Crystallization kinetics and spark plasma sintering of amorphous Ni53Nb20Ti10Zr8Co6Ta3 powders prepared by mechanical alloying

Amorphous Ni53Nb20Ti10Zr8Co6Ta3 powders were successfully fabricated by mechanical alloying. The glass-forming ability and crystallization behavior of the synthesized alloy powders were investigated by X-ray diffraction, transmission electron microscopy and differential scanning calorimetry. The non-isothermal crystallization kinetics were analyzed by the Johnson-Mehl-Avrami equation.

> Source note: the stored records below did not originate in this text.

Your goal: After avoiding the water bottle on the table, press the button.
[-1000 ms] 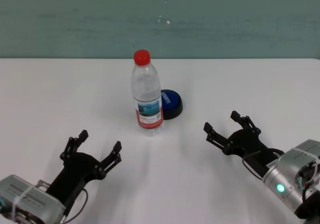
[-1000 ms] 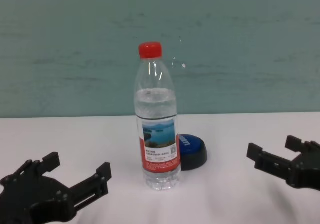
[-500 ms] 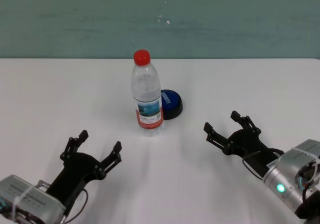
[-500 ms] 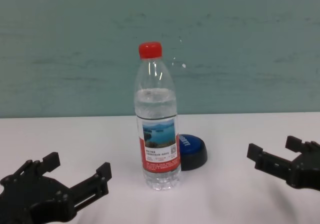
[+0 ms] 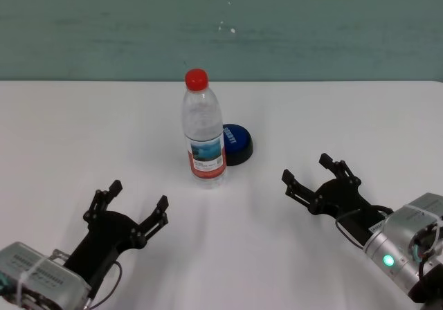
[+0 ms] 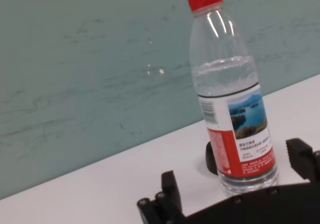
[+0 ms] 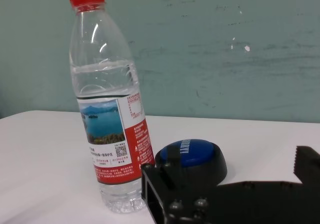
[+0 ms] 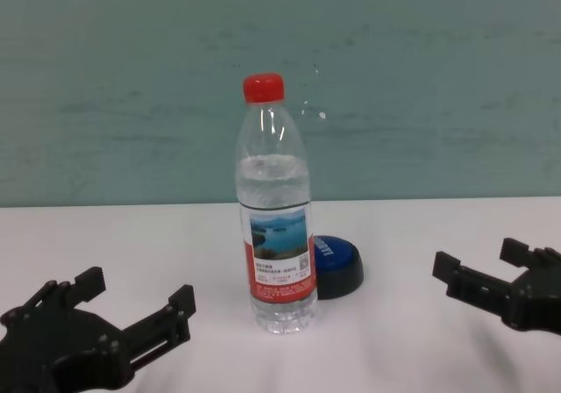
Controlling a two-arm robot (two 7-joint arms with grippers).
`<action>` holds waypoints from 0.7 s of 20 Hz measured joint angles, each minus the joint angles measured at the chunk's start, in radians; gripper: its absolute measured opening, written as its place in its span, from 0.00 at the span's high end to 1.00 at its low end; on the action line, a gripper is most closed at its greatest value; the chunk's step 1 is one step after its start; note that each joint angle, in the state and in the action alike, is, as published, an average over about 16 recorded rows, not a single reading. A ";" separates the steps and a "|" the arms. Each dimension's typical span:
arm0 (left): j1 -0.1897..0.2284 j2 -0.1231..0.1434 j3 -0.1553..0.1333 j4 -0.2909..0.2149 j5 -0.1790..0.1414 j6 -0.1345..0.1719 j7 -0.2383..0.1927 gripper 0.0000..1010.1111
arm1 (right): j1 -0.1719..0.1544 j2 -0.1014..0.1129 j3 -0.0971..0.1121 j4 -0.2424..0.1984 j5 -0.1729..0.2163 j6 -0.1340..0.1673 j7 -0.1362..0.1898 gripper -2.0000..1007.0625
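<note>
The water bottle (image 5: 203,131), clear with a red cap and a lake-photo label, stands upright in the middle of the white table (image 5: 83,130). Just behind it to the right sits the blue dome button (image 5: 237,141) on its black base, partly hidden by the bottle in the chest view (image 8: 336,263). My left gripper (image 5: 138,201) rests open near the front left, well short of the bottle. My right gripper (image 5: 309,169) is open at the front right, nearer me than the button and to its right. The right wrist view shows bottle (image 7: 111,114) and button (image 7: 192,156) side by side.
A teal wall (image 5: 311,26) runs along the table's far edge. Bare white tabletop lies to the right of the button and between the two grippers.
</note>
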 joint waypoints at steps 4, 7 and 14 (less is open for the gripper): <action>0.000 0.000 0.000 0.000 0.000 0.000 0.000 0.01 | 0.000 0.000 0.000 0.000 0.000 0.000 0.000 0.00; 0.000 0.000 0.000 0.000 0.000 0.000 0.000 0.01 | 0.000 0.000 0.000 0.000 0.000 -0.001 0.000 0.00; 0.000 0.000 0.000 0.000 0.000 0.000 0.000 0.01 | 0.000 0.000 0.000 0.000 0.000 -0.001 0.000 0.00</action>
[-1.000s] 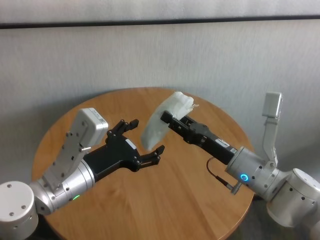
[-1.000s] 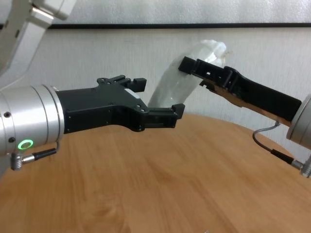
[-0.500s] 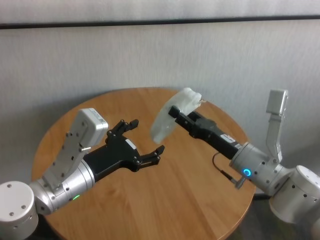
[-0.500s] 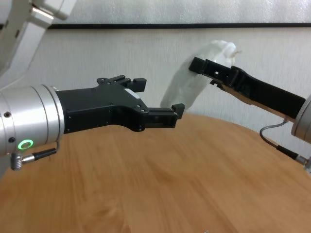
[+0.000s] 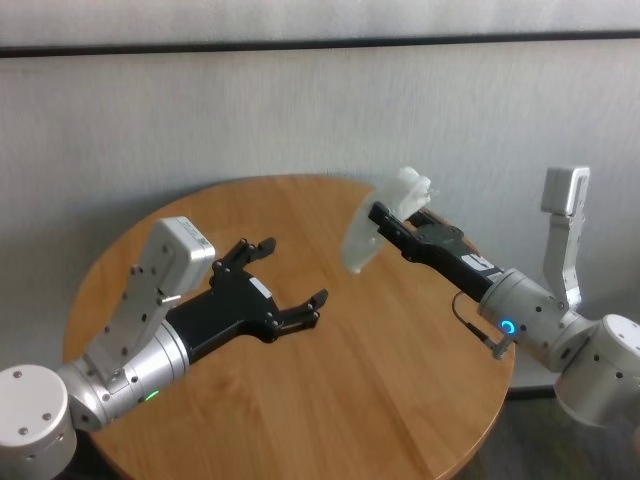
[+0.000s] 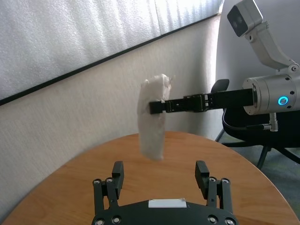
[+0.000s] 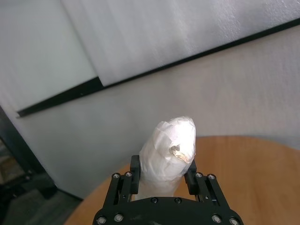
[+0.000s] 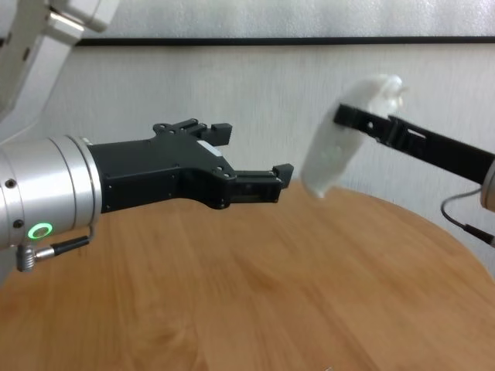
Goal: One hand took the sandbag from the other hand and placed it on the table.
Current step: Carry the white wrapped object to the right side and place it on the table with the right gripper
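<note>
The sandbag (image 5: 360, 245) is white and lumpy and hangs in the air over the right half of the table (image 5: 380, 360). My right gripper (image 5: 377, 213), the one with the blue light, is shut on the bag's upper part. The bag's lower end dangles free, clear of the wood. The right wrist view shows the sandbag (image 7: 171, 145) pinched between the right gripper's (image 7: 162, 163) two fingers. My left gripper (image 5: 295, 270), with the green light, is open and empty over the table's left-middle, well apart from the bag. The chest view shows the sandbag (image 8: 329, 162) beyond the left gripper's (image 8: 253, 151) fingertips.
A pale wall with a black stripe runs close behind the round table. A dark chair base (image 6: 243, 136) stands past the table's far right edge. Bare wood (image 8: 271, 294) lies beneath and in front of both arms.
My right gripper has carried the sandbag to the right, out from between the left gripper's fingers. The left gripper has stayed open and still.
</note>
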`<state>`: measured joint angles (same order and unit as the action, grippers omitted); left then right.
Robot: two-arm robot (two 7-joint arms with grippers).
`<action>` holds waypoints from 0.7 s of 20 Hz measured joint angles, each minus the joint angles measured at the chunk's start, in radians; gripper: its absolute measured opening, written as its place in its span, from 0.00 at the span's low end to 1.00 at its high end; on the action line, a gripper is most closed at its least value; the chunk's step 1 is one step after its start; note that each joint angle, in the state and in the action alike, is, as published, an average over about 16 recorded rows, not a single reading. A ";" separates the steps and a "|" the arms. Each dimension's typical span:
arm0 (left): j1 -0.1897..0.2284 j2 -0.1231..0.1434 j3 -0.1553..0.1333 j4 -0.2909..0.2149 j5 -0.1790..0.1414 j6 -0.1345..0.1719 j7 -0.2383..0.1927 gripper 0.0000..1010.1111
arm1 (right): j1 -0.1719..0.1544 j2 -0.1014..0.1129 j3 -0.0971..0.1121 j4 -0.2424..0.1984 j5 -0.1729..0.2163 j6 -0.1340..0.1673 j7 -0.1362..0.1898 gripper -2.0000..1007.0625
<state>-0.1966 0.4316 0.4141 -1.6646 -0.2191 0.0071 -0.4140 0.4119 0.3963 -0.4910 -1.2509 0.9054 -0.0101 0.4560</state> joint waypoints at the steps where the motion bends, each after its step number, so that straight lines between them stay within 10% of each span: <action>1: 0.000 -0.003 -0.003 0.000 0.003 0.002 0.007 0.99 | 0.003 0.003 0.000 0.005 -0.012 0.002 -0.010 0.54; 14: -0.017 -0.063 -0.038 0.038 0.075 0.067 0.109 0.99 | 0.030 0.057 -0.018 0.045 -0.145 0.065 -0.085 0.54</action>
<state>-0.2138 0.3689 0.3760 -1.6268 -0.1437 0.0738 -0.3047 0.4419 0.4529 -0.5093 -1.2060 0.7605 0.0549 0.3705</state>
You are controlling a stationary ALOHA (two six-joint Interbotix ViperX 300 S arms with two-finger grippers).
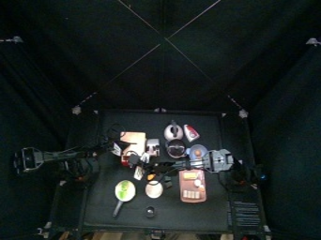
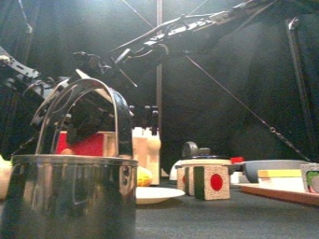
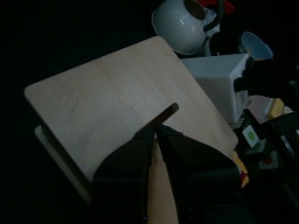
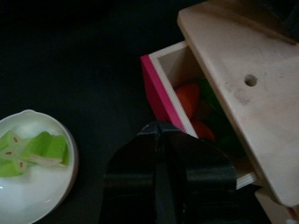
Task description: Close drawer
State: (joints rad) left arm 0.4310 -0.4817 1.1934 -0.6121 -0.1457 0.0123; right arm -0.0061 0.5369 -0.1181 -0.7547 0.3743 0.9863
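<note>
A light wooden cabinet point(image 4: 251, 66) holds a drawer point(image 4: 187, 96) with a pink front point(image 4: 158, 83). The drawer stands pulled out, with red and green things inside. My right gripper point(image 4: 156, 129) is closed to a narrow slit at the near end of that pink front. In the left wrist view my left gripper point(image 3: 170, 118) straddles the edge of the cabinet's flat top panel point(image 3: 117, 96), with a strip of wood showing between its jaws. From above, the cabinet point(image 1: 131, 139) sits left of the table's middle. The left arm point(image 1: 56, 159) reaches it from the left.
A white plate of green pieces point(image 4: 30, 162) lies close beside the open drawer. A white and red kettle point(image 3: 187, 17) and a white cup point(image 3: 251, 44) stand beyond the cabinet. A big metal pot point(image 2: 75, 191) fills the front view, with a dotted cube point(image 2: 206, 179) to its right.
</note>
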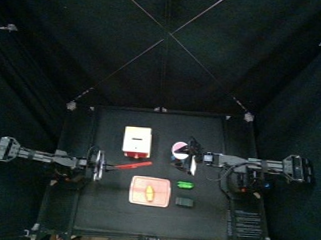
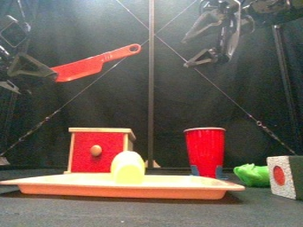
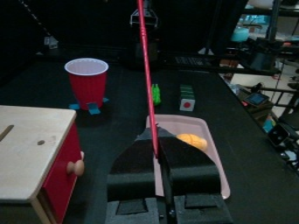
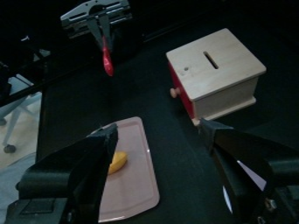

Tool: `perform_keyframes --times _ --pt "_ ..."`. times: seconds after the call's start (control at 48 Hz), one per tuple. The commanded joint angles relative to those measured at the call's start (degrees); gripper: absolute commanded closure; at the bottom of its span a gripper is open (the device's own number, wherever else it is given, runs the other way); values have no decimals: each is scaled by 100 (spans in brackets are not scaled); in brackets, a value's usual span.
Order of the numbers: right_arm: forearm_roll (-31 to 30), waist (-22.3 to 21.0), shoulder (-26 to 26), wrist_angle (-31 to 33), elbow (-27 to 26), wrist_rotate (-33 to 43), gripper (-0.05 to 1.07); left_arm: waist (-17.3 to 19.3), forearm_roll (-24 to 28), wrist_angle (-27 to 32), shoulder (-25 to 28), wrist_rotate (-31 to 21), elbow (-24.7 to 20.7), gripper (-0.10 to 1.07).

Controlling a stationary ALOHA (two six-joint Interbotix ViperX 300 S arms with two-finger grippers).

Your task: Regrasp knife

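My left gripper [image 2: 34, 67] is shut on the blade end of a red knife [image 2: 97, 60] and holds it high above the table, handle pointing toward the middle. In the left wrist view the knife [image 3: 142, 39] runs edge-on straight out from the shut jaws [image 3: 162, 147]. In the top view the knife [image 1: 129, 165] lies between the left gripper [image 1: 106, 163] and the right gripper [image 1: 199, 159]. My right gripper [image 2: 208, 46] is open and empty, high up, apart from the handle. Its wrist view shows its open jaws [image 4: 158, 131] facing the knife [image 4: 107, 54].
A wooden box [image 2: 101, 152] with a red front, a red cup [image 2: 205, 151], a pink tray [image 2: 71, 184] holding a yellow object [image 2: 127, 166], a green object [image 2: 250, 172] and a cube [image 2: 284, 179] stand on the table below.
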Motion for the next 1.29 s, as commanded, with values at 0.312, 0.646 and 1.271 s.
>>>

The crystallization of the amorphous Ni53Nb20Ti10Zr8Co6Ta3 powders exhibits two distinct steps, and the values of the Avrami exponent n implies that the crystallization of the first and second steps are dominated by interface-controlled three-dimensional growth as well as the volume-diffusion-controlled two-dimensional growth, respectively. In addition, the bulk crystallized alloys consolidated from the amorphous powders by spark plasma sintering exhibit high fracture strength of 3169 MPa and ultra-high hardness of 1069 HV. The compressive fracture strength and fracture strain of the as sintered alloy at 1073 K reach 2020 MPa and 7.6%, respectively.